During empathy the goal is to find the needs of your customer. This can be done by observing and engaging with prospective customers. Later, when I discuss each phase in more detail, I will name a couple of useful tools for how to go about doing this (which will be available on Napstart’s website soon). This phase is recognised by divergent thinking. Meaning that the more information you can obtain the better.
Next, using convergent thinking, the information that was obtained must now converge. This will allow you to develop an actionable problem statement.
So, having a problem statement means you can now start to generate ideas. How can you solve this problem? Or, what can you think of that can bring your customer some relieve? This phase again is dominated by divergent thinking. The goal is to generate as many ideas as possible.

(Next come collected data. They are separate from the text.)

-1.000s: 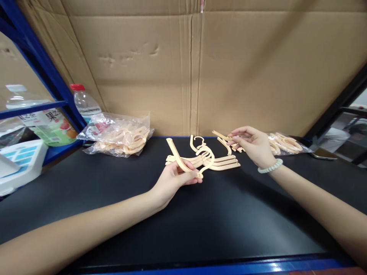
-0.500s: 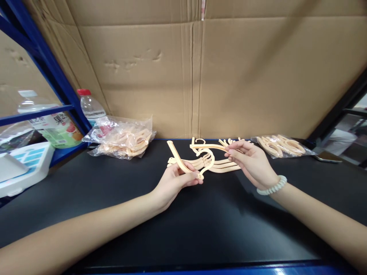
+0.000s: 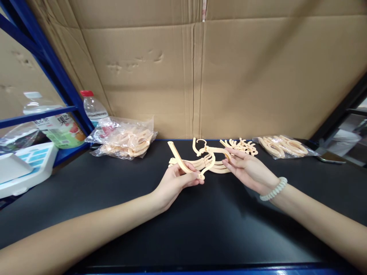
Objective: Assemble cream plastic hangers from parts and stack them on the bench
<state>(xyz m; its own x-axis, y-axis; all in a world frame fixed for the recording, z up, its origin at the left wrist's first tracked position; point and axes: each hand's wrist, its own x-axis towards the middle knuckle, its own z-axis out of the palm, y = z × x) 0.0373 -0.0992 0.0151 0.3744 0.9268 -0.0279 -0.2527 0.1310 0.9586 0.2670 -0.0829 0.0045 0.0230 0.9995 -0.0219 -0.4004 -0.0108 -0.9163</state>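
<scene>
My left hand [image 3: 179,182] pinches a cream plastic hanger arm [image 3: 176,153] near its lower end, where a curved hook [image 3: 212,164] joins it and rises to the right. In my right hand [image 3: 249,170], thumb and fingers hold a second hanger arm [image 3: 216,149], its free end pointing left. That end appears close to the top of the hook; whether they touch I cannot tell. Behind both hands lies a stack of hangers [image 3: 219,170] on the black table [image 3: 183,225], partly hidden by the held pieces.
Small loose hanger parts [image 3: 246,147] lie behind my right hand. Clear bags of hanger pieces sit at left [image 3: 126,143] and right [image 3: 282,146], with a phone [image 3: 331,157] beyond. Bottles [image 3: 65,130] and a white-and-blue plastic object [image 3: 37,164] stand left. Cardboard [image 3: 143,76] closes the back.
My right hand has turned with its palm more upward and its fingers less curled, tilting the second arm. Its free end has shifted right. My left hand has stayed nearly still.
</scene>
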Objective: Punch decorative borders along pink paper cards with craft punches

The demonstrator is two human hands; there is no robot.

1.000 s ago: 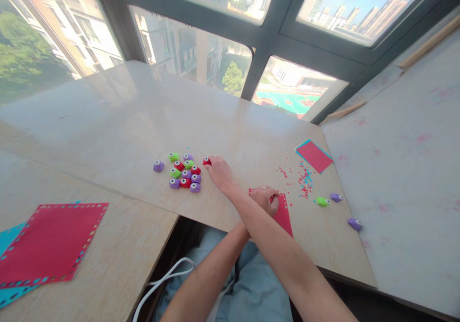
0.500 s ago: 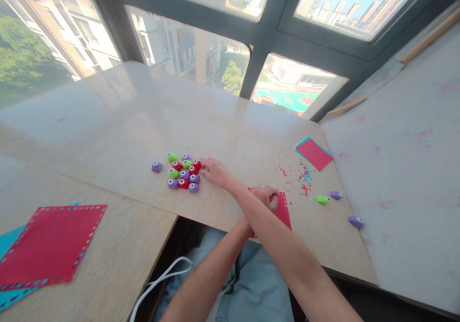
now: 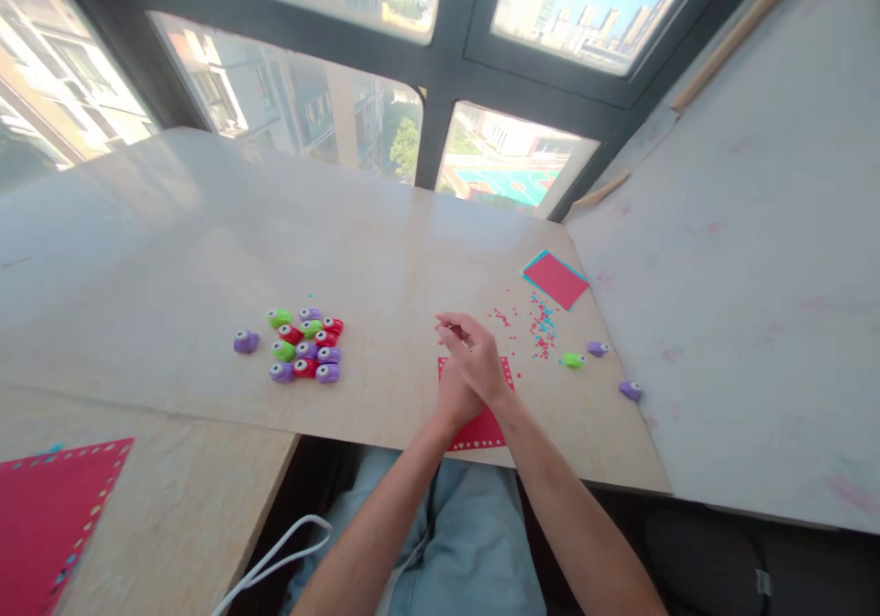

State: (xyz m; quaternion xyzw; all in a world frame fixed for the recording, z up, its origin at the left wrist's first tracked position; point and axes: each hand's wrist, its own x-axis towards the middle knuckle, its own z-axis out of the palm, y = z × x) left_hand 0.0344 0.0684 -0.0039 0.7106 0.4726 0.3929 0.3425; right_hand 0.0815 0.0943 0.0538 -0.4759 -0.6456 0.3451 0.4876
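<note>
Head view, looking down at a pale stone table (image 3: 385, 258) in front of a window.

Right hand (image 3: 474, 355), frame centre: hovering above the table, fingers loosely curled with the tips drawn narrow together. Cannot tell whether anything small is pinched between them.

Left hand (image 3: 455, 398): lies directly beneath the right hand and is mostly covered by it. It rests on the red punched sheet (image 3: 481, 425) near the table's lower edge. Grip not visible; cannot tell whether it is wide or closed.

Cluster of small punches (image 3: 306, 346), left of centre: green, red and purple pieces packed touching one another. One lone purple punch (image 3: 246, 341) sits just left of the cluster, apart from it. Both hands are well apart from this group.

Right of the hands: scatter of red and blue paper bits (image 3: 540, 327); beside it a green punch (image 3: 570, 359) and a purple punch (image 3: 597, 348); another purple one (image 3: 630, 390) farther right. Small red card (image 3: 555, 279) with a blue edge lies above the scatter.

Lower left corner: large red sheet (image 3: 41, 506) with punched border, partly out of frame.
</note>
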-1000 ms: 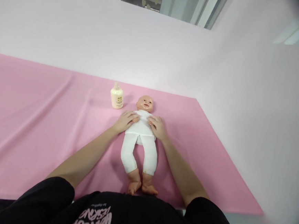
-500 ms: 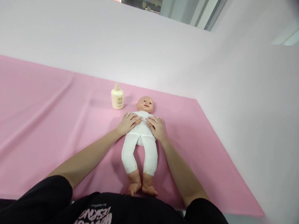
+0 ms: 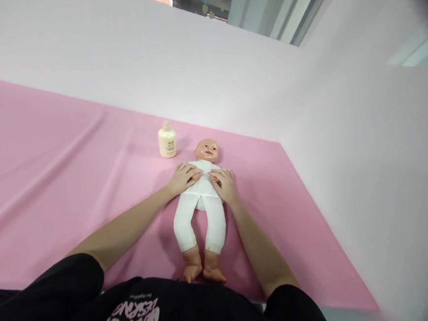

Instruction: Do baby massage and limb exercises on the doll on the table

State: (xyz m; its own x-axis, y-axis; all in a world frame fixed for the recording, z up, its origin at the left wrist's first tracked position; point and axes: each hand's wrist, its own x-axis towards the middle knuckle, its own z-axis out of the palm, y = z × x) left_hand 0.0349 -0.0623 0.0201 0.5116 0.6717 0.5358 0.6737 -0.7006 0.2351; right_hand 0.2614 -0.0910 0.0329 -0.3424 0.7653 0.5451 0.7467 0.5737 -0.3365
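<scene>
A baby doll [image 3: 203, 189] with a bald head and white cloth body lies on its back, its bare feet toward me. My left hand [image 3: 184, 179] is wrapped over the doll's arm on the left, whose small hand peeks out by my thumb. On the other side my right hand [image 3: 225, 185] closes round the doll's other arm in the same way. Both doll arms are bent over the chest and mostly hidden under my fingers. A cream-coloured pump bottle [image 3: 167, 141] with a printed label stands upright to the left of the doll's head.
The doll and bottle rest on a pink padded surface [image 3: 58, 168] with a few creases. White walls [image 3: 170, 63] border it at the back and right. A window [image 3: 197, 1] is set in the back wall.
</scene>
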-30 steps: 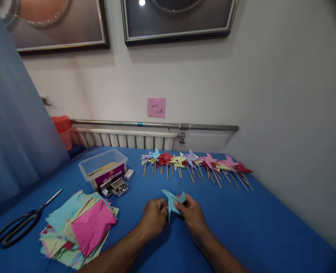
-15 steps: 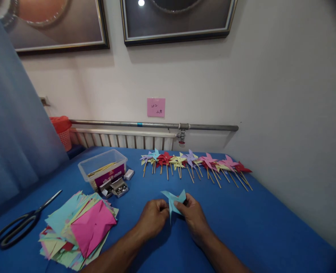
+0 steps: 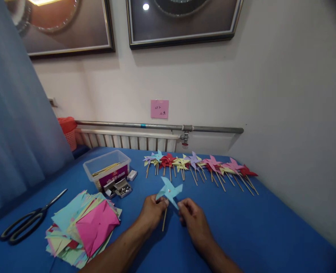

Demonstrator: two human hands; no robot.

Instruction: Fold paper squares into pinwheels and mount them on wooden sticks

Next, ideas must be grouped (convergent thinking) and briefly evaluated for actionability. To visualise possible solutions can help with this. Now, build or develop a model to visualise your solution. A prototype does not necessarily have to be an object in physical form. It can very well be a diagram, or a map, to show how you intent to bring relieve to your prospective customer.
Taking the solution back to your prospective customers to test, can provide valuable insights. Their feedback will provide the insights needed for you to go forth, to slightly adapt, or to discard the idea.
So, how can Napstart help:
As Napstart apply a coaching framework to guide clients through these processes, knowledge is transferred. This means that, not only do you gain valuable knowledge about potential customers, you also become more familiar with the process to acquire it.
To conclude, before venturing into each phase in more depth, I want to share the beginners mindset method. Although very simplistic, it will help you to be curious and to ask many questions. Allowing your mind to be open to endless possibilities.
A beginners mindset:
WHY ASSUME A BEGINNER’S MINDSET?
We all carry our experiences, understanding and expertise with us. These aspects of you are incredibly valuable assets to bring to the design challenge – but at the right time and with intentionality. Your assumptions may be misconceptions and stereotypes, and can restrict the amount of real empathy you can build. Therefore, assume a beginner’s mindset in order to put aside these biases, so that you can approach a design challenge afresh.
HOW TO ASSUME A BEGINNER’S MINDSET
Don’t judge. Just observe and engage users without the influence of value judgments upon their actions, circumstances, decisions, or “issues”.
Question everything. Question even the things you think you already understand. Ask questions to learn about how the user perceives the world. Think about how a 4-year old asks “Why?” about everything. Follow up an answer to one “why” with a second “why”.
Be truly curious. Strive to assume a posture of wonder and curiosity, especially in circumstances that seem either familiar or uncomfortable.
Find patterns. Look for interesting threads and themes that emerge across interactions with users.
Really listen. Lose your agenda and let the scene soak into your psyche. Absorb what users say to you, and how they say it, without thinking about the next thing you’re going to say.